AIM OF THE TASK | Lines holding the word "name" must be located in the listing below and copied.

[[ TASK DATA, beginning ]]

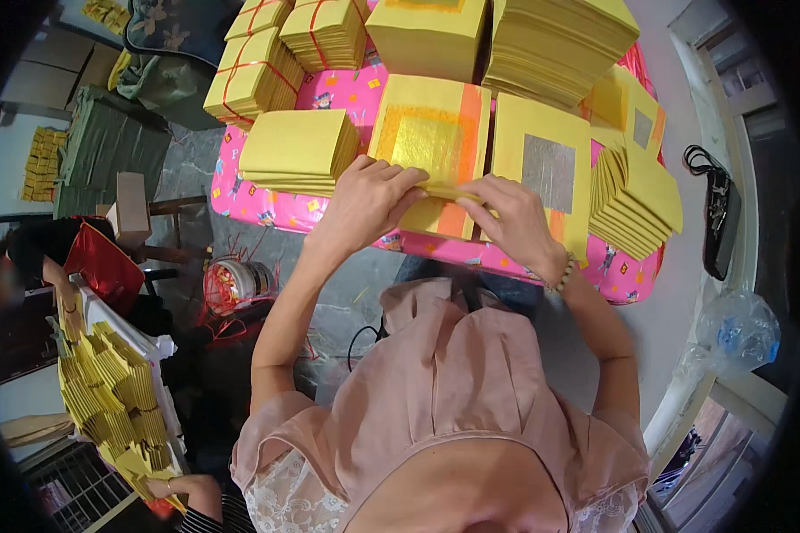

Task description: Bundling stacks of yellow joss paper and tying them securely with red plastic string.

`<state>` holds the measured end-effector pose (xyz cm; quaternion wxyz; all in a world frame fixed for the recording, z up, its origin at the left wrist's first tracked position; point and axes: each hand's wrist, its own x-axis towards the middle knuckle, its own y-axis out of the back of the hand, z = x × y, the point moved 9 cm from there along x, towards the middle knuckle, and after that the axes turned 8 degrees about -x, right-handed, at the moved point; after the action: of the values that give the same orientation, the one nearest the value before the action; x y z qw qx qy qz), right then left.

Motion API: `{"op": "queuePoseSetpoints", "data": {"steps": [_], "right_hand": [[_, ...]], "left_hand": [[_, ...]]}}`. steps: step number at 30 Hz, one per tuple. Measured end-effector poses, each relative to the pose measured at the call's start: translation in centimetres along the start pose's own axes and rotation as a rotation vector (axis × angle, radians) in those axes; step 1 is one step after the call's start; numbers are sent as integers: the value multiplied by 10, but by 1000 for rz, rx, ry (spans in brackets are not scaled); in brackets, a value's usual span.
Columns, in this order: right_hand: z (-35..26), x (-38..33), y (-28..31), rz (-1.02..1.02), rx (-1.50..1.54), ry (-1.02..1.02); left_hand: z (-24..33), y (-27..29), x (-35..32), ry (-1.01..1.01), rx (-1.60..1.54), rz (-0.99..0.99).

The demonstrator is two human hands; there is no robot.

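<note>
Both my hands pinch the near edge of a yellow paper sheet (444, 190), which is turned up into a narrow fold between them. My left hand (373, 197) has its fingers closed at the fold's left end. At its right end, the thumb and fingers of my right hand (517, 222) press together; a bead bracelet circles that wrist. Under the fold lies a stack of yellow paper (391, 98) with a gold foil square and an orange stripe. Right of it is a yellow stack with silver foil (547, 169). Folded yellow papers (298, 147) are piled left of my left hand.
The table wears a pink patterned cover (347, 93). Red-tied bundles (258, 75) and tall paper stacks (551, 53) stand behind; folded papers (636, 213) fan out right. A tub of red strips (240, 284) is on the floor. People at left handle folded yellow papers (116, 400).
</note>
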<state>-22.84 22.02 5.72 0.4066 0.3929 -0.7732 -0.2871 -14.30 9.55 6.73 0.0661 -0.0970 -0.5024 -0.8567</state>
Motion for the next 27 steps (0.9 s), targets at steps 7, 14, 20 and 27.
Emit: {"op": "queuePoseSetpoints", "data": {"steps": [7, 14, 20, 27], "right_hand": [[46, 40, 16, 86, 105, -202], [104, 86, 3, 13, 1, -404], [110, 103, -6, 71, -179, -273], [97, 125, -25, 33, -265, -147]], "left_hand": [[16, 16, 6, -175, 166, 444], [-21, -25, 33, -25, 123, 219], [-42, -41, 50, 29, 144, 129], [-50, -45, 54, 41, 118, 100]]}}
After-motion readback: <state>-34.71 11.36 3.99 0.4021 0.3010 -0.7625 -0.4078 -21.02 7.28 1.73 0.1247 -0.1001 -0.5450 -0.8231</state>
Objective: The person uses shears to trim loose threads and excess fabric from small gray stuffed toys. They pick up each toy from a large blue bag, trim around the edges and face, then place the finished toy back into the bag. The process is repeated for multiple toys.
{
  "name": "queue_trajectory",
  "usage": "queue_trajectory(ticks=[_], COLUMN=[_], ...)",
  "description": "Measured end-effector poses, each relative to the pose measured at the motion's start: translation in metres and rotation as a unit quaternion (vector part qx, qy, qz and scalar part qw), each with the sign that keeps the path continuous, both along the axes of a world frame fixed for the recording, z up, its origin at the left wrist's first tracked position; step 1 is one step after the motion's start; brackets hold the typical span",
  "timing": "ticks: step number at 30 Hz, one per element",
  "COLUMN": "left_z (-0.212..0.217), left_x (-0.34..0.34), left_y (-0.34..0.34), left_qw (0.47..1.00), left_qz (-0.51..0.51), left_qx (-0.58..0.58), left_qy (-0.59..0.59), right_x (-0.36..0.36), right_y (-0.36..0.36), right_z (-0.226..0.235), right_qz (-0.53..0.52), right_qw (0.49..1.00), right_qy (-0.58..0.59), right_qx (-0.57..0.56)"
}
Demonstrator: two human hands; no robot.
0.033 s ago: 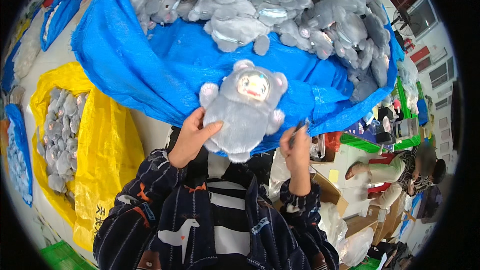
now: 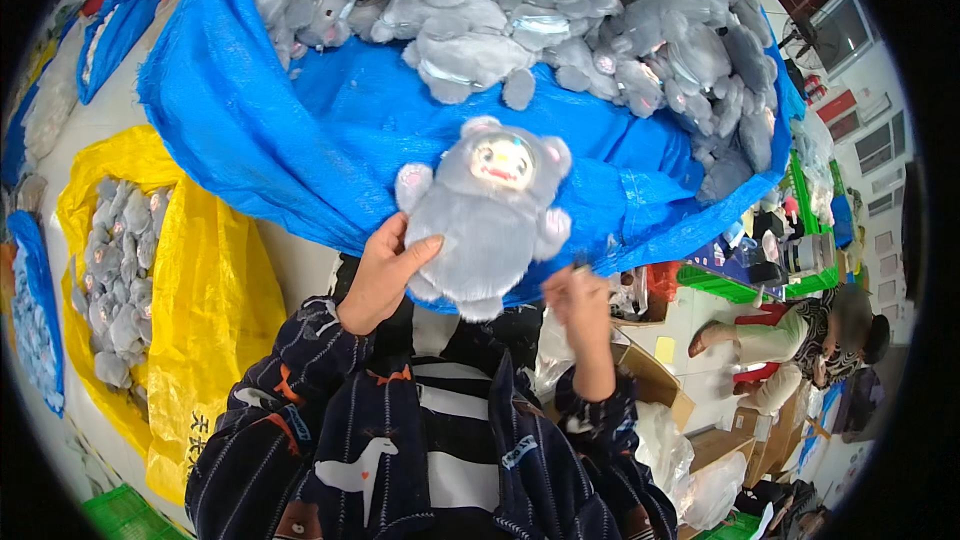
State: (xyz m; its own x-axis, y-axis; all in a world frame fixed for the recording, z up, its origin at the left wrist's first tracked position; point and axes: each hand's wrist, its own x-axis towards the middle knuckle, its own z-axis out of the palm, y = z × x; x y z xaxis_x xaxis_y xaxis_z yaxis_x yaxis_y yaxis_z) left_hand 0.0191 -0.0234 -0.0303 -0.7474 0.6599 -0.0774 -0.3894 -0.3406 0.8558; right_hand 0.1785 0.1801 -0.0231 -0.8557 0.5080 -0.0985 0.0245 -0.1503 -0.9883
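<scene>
A grey plush toy point(image 2: 478, 225) with a pale printed face, round ears and pinkish paws is held up before me, face toward me. My left hand point(image 2: 385, 275) pinches its lower left side, thumb on the front and the fingers mostly hidden behind. To the right of the toy, apart from it, my right hand point(image 2: 582, 305) is closed and smeared by motion. A small dark tool point(image 2: 581, 263) sticks up from its fingers; its exact kind is unclear. Behind the toy lies a large blue woven sack point(image 2: 350, 120), spread wide and heaped with grey plush toys point(image 2: 460, 55).
On the left stands a yellow sack point(image 2: 215, 290) filled with more grey plush pieces. Cardboard boxes point(image 2: 655, 380) and clear plastic bags point(image 2: 665, 450) are at my right. Farther right, beyond a green crate point(image 2: 815, 285), a seated person point(image 2: 800, 350) is visible.
My right hand has shifted slightly left and down, toward my body, and blurred. The toy in my left hand has barely moved.
</scene>
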Motion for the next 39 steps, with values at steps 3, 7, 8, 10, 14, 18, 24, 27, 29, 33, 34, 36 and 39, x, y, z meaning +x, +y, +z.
queue_trajectory(ticks=[3,7,8,10,14,18,24,27,29,33,34,36,39], left_z=[-0.001,-0.002,0.0,0.004,0.023,0.018,0.003,-0.005,-0.008,-0.02,-0.018,-0.021,-0.025], left_x=[0.01,0.007,0.006,-0.009,-0.009,-0.026,-0.016,-0.012,-0.011,-0.011,-0.012,-0.012,-0.012], left_y=[0.022,0.023,0.018,0.005,-0.009,-0.022,-0.026,-0.027,-0.031,-0.042,-0.044,-0.048,-0.051], left_qw=[0.999,0.986,0.98,0.986,0.976,0.983,0.978,0.973,0.978,0.99,0.984,0.982,0.985], left_qz=[-0.006,-0.081,-0.036,-0.034,-0.105,-0.058,-0.026,-0.069,-0.093,-0.069,-0.063,-0.066,-0.07], left_qx=[0.012,-0.095,-0.094,-0.03,0.186,0.144,0.129,0.143,0.126,0.039,0.055,0.045,0.012], left_qy=[-0.029,0.114,0.174,0.163,-0.049,-0.1,-0.162,-0.167,-0.138,-0.12,-0.156,-0.172,-0.155], right_x=[-0.001,-0.028,-0.032,-0.049,-0.081,-0.086,-0.081,-0.095,-0.096,-0.098,-0.096,-0.092,-0.096], right_y=[-0.048,-0.054,-0.043,-0.045,-0.062,-0.073,-0.042,-0.053,-0.046,-0.04,-0.038,-0.036,-0.032], right_z=[0.003,0.02,0.023,0.035,0.034,0.031,0.021,0.025,0.032,0.026,0.026,0.031,0.03], right_qz=[-0.016,-0.149,-0.132,-0.072,0.037,0.108,-0.056,-0.101,-0.066,-0.09,-0.095,-0.097,-0.037], right_qw=[0.991,0.98,0.939,0.914,0.88,0.937,0.995,0.994,0.997,0.978,0.965,0.93,0.861], right_qy=[-0.079,0.033,0.067,0.111,0.149,0.1,-0.056,0.03,-0.021,0.036,0.035,-0.001,0.143], right_qx=[0.107,0.125,0.311,0.384,0.45,0.317,0.062,0.03,0.031,0.184,0.242,0.355,0.487])
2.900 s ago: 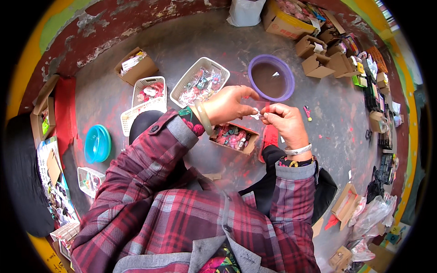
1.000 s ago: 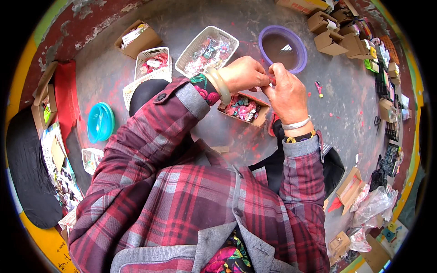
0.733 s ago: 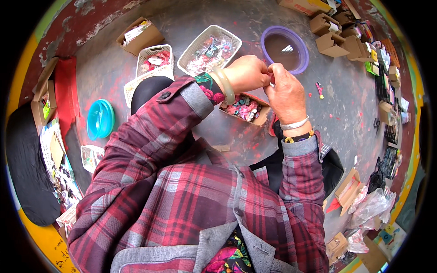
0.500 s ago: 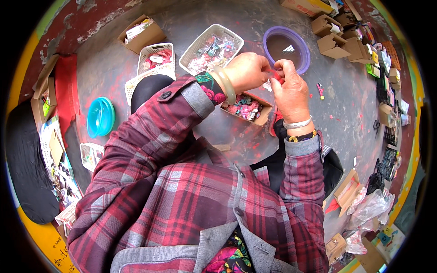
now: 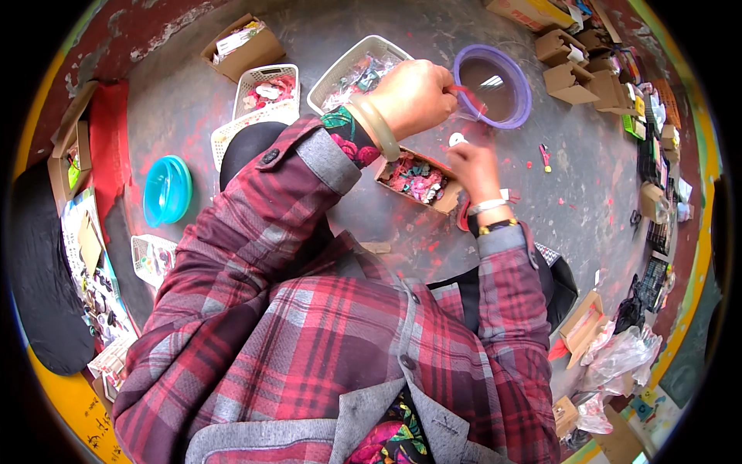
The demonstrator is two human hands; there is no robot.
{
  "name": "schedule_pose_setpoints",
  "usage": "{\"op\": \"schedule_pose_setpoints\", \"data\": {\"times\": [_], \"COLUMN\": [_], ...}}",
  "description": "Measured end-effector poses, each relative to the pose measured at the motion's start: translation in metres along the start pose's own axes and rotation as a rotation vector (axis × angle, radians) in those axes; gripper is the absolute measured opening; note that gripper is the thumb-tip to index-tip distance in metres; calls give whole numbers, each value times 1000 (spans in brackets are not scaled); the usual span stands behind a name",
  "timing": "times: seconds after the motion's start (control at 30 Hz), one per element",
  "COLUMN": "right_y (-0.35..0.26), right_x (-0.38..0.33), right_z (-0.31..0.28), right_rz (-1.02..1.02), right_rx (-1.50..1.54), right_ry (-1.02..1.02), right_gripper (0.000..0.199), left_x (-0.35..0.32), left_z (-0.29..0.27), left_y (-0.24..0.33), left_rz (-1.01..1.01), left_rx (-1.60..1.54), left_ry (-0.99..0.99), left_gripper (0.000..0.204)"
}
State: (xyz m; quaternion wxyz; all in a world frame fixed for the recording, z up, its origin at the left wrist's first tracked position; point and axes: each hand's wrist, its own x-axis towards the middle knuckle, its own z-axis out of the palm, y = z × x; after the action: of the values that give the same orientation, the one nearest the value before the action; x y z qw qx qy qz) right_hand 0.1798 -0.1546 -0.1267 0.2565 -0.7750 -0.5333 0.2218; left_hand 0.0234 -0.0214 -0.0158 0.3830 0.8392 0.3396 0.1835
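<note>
**A:** ok so what's each hand actually doing here?

**B:** left hand [image 5: 410, 97] is palm down with its grip pinched tight, thumb against fingers, on one end of a thin red strip [image 5: 471, 100]. The rest of the strip sticks out to the right, and from this angle it overlaps the near left part of the purple basin [image 5: 527, 91].

**A:** and the right?

**B:** right hand [image 5: 477, 168] is pretty blurry, lower down and apart from the left. Fingers look curled in. There's a white round piece [image 5: 457, 140] right at the fingertips, but honestly can't tell if that grip has hold of it.

**A:** what's around them?

**B:** cardboard box [image 5: 447, 203] full of red, pink and teal bits, just left of the right hand and below the left one. White basket [image 5: 334, 71] of clear packets beyond the left wrist, partly covered by that hand. Smaller basket [image 5: 267, 114] with red and white pieces further left. Little pink-and-yellow thing [image 5: 546, 158] lying on the floor [image 5: 371, 213], off to the right.
</note>
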Motion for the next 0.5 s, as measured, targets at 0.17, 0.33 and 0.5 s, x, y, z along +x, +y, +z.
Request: {"op": "schedule_pose_setpoints", "data": {"times": [0.17,0.33,0.5], "right_y": [57,71,78], "right_x": [5,10,27], "right_z": [113,171,193], "right_rz": [597,1094,1173], "right_rx": [470,944,1018], "right_ry": [-381,-136,2], "right_gripper": [16,20,17], "left_x": [0,-2,-2], "left_z": [5,1,-3], "left_y": [-6,-6,-8], "left_rz": [36,15,-7], "left_rx": [-46,-87,-98], "left_ry": [40,24,6], "left_gripper": [21,22,23]}}
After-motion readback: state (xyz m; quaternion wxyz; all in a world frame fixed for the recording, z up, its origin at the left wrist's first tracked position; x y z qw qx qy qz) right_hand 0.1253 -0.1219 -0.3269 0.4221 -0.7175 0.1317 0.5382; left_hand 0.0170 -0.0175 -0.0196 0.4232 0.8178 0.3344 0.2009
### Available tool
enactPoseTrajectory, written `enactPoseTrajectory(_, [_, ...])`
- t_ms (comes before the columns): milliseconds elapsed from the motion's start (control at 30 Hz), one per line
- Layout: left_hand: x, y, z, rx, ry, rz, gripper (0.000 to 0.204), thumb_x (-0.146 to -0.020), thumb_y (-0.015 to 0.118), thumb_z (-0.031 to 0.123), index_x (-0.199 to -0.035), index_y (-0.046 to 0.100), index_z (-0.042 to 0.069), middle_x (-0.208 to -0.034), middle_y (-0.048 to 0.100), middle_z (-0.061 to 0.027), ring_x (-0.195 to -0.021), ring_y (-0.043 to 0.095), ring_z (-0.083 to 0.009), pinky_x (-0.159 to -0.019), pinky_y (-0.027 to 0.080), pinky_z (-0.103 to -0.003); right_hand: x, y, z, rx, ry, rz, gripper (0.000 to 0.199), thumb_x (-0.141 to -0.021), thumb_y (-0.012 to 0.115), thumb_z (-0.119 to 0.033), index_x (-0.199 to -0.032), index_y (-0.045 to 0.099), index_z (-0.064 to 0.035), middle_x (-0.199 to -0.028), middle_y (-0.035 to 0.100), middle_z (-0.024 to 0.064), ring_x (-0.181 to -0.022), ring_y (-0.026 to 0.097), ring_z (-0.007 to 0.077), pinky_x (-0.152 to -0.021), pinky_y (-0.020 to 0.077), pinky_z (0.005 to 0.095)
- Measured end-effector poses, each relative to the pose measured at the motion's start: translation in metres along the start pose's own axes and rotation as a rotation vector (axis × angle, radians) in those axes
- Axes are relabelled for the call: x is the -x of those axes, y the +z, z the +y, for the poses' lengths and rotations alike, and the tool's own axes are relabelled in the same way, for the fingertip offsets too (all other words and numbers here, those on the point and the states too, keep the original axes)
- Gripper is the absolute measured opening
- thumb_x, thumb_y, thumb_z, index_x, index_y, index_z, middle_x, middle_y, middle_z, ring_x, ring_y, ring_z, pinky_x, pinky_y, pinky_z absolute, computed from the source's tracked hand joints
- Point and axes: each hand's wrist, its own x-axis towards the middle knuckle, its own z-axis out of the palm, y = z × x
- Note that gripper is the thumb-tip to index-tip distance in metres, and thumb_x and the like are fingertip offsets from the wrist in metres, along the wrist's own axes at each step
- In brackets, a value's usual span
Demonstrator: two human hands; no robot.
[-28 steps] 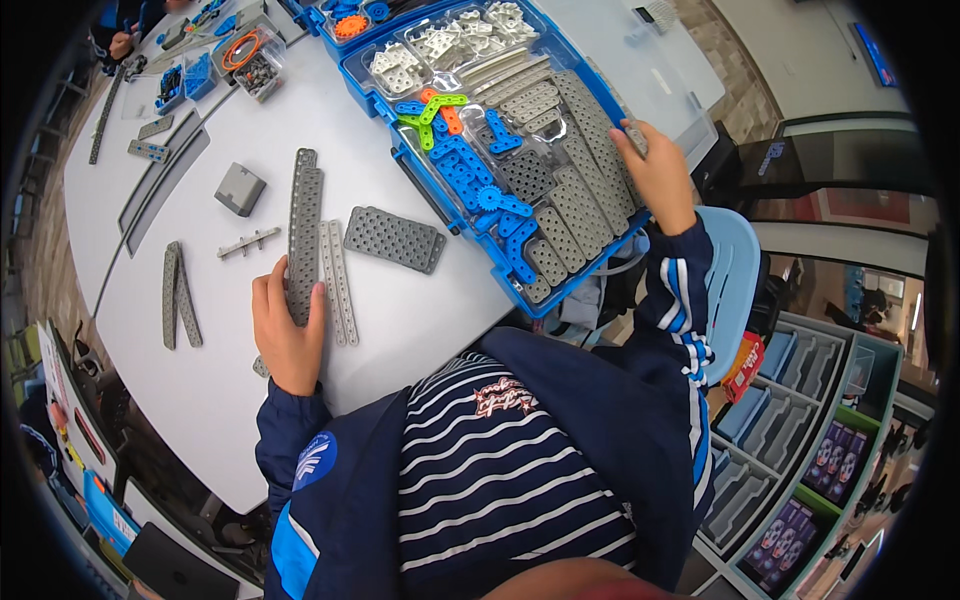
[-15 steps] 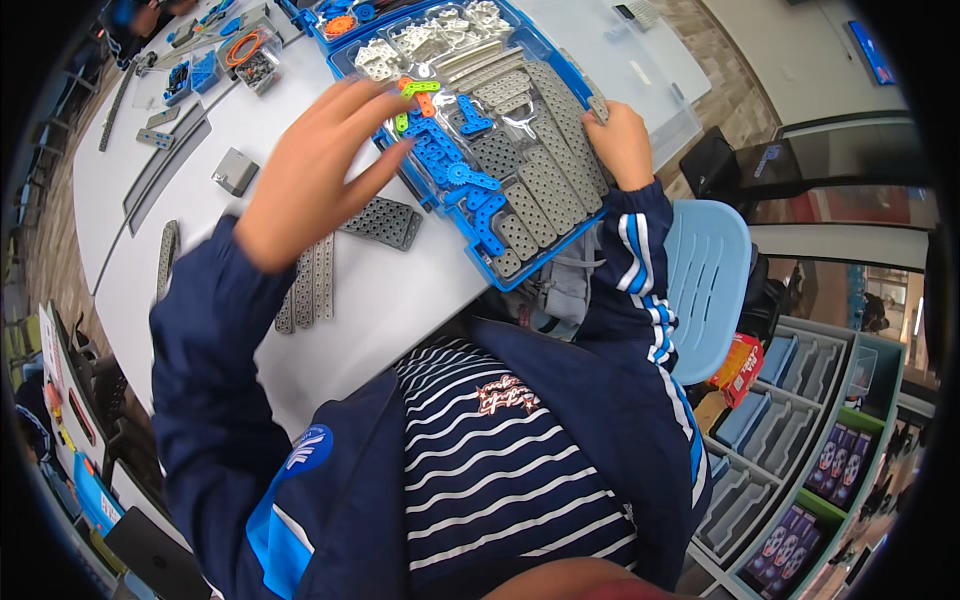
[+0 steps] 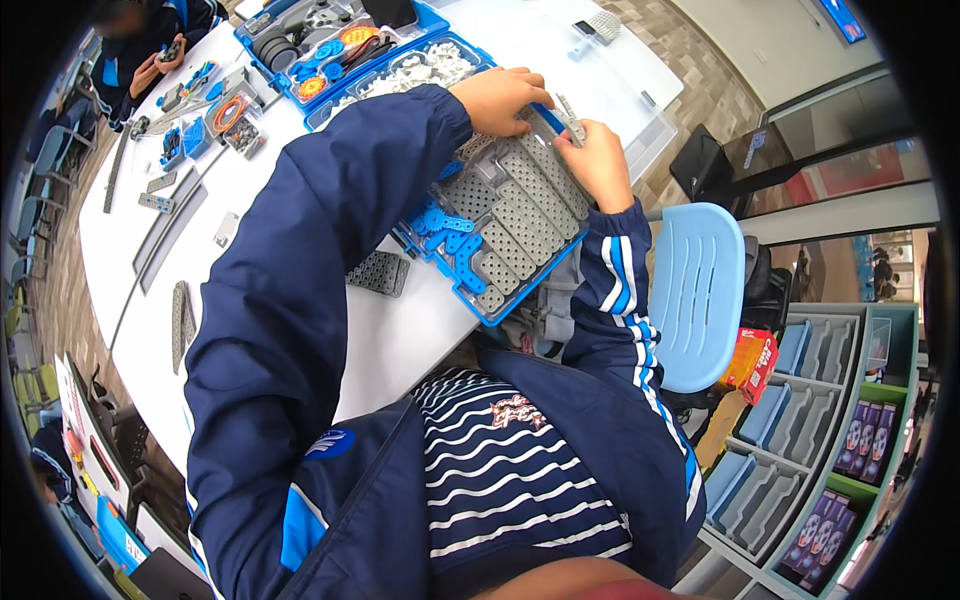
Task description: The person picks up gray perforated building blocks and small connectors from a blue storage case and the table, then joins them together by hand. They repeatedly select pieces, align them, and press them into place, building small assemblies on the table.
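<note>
My right hand point(image 3: 597, 168) grips a short grey perforated beam point(image 3: 571, 122) at the right edge of a blue-rimmed parts box. My left hand point(image 3: 500, 101) is over the upper part of that box, fingers curled down at the grey pieces; what they hold, if anything, is hidden. Below it lie grey perforated plates point(image 3: 521, 188) in rows. Blue connector pieces point(image 3: 462, 262) sit in the box's near left part, partly covered by my left sleeve. White connectors point(image 3: 430, 72) fill the far compartments.
A second blue box point(image 3: 340, 45) with wheels, orange gears and cables stands behind. A dark grey perforated plate point(image 3: 380, 272) lies on the white table point(image 3: 420, 345). A blue chair point(image 3: 703, 300) is at the right. Another person's hands point(image 3: 160, 66) hold something at the far left.
My left hand has swung right and away from me, from the box's left side to over its upper part. My right hand keeps the beam, slightly farther off. The view has shifted.
</note>
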Motion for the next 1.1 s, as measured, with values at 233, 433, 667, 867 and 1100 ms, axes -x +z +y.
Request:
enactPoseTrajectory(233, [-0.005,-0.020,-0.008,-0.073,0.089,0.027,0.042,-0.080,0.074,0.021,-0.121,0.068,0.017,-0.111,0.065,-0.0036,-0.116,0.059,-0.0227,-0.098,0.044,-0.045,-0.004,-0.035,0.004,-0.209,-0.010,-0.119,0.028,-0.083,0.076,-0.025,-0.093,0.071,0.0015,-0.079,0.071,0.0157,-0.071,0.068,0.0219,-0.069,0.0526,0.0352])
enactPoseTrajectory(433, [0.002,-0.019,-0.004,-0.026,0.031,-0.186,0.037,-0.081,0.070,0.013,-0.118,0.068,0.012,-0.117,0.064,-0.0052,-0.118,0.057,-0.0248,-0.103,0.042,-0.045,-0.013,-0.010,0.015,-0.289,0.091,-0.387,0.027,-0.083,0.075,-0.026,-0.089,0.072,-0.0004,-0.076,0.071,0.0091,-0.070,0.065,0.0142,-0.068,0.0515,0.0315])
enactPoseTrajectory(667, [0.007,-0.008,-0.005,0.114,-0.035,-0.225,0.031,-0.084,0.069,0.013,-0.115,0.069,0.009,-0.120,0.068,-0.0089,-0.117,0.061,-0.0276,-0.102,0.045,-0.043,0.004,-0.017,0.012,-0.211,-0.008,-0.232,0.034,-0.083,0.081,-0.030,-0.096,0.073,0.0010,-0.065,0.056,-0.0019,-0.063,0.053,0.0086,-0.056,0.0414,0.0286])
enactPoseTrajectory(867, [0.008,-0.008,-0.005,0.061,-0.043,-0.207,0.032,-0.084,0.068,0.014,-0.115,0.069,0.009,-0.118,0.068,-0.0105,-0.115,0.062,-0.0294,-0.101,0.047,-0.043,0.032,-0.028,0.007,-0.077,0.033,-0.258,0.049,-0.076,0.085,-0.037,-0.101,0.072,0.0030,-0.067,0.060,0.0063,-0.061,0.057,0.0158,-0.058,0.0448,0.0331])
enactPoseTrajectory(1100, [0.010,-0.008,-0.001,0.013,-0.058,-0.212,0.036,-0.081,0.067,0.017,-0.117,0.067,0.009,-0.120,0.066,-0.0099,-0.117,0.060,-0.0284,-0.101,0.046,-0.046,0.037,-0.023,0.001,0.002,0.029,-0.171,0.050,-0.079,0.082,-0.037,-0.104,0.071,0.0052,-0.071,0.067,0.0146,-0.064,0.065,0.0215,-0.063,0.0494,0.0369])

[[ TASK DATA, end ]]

YOUR RESPONSE |
  "name": "queue_trajectory",
  "name": "schedule_pose_setpoints",
  "description": "Measured end-effector poses, each relative to the pose measured at the motion's start: translation in metres along the start pose's own axes and rotation as a rotation vector (axis × angle, radians) in those axes; gripper is the absolute measured opening; note that gripper is the thumb-tip to index-tip distance in metres; calls give whole numbers, each value times 1000 (spans in brackets are not scaled); the usual span stands behind a name",

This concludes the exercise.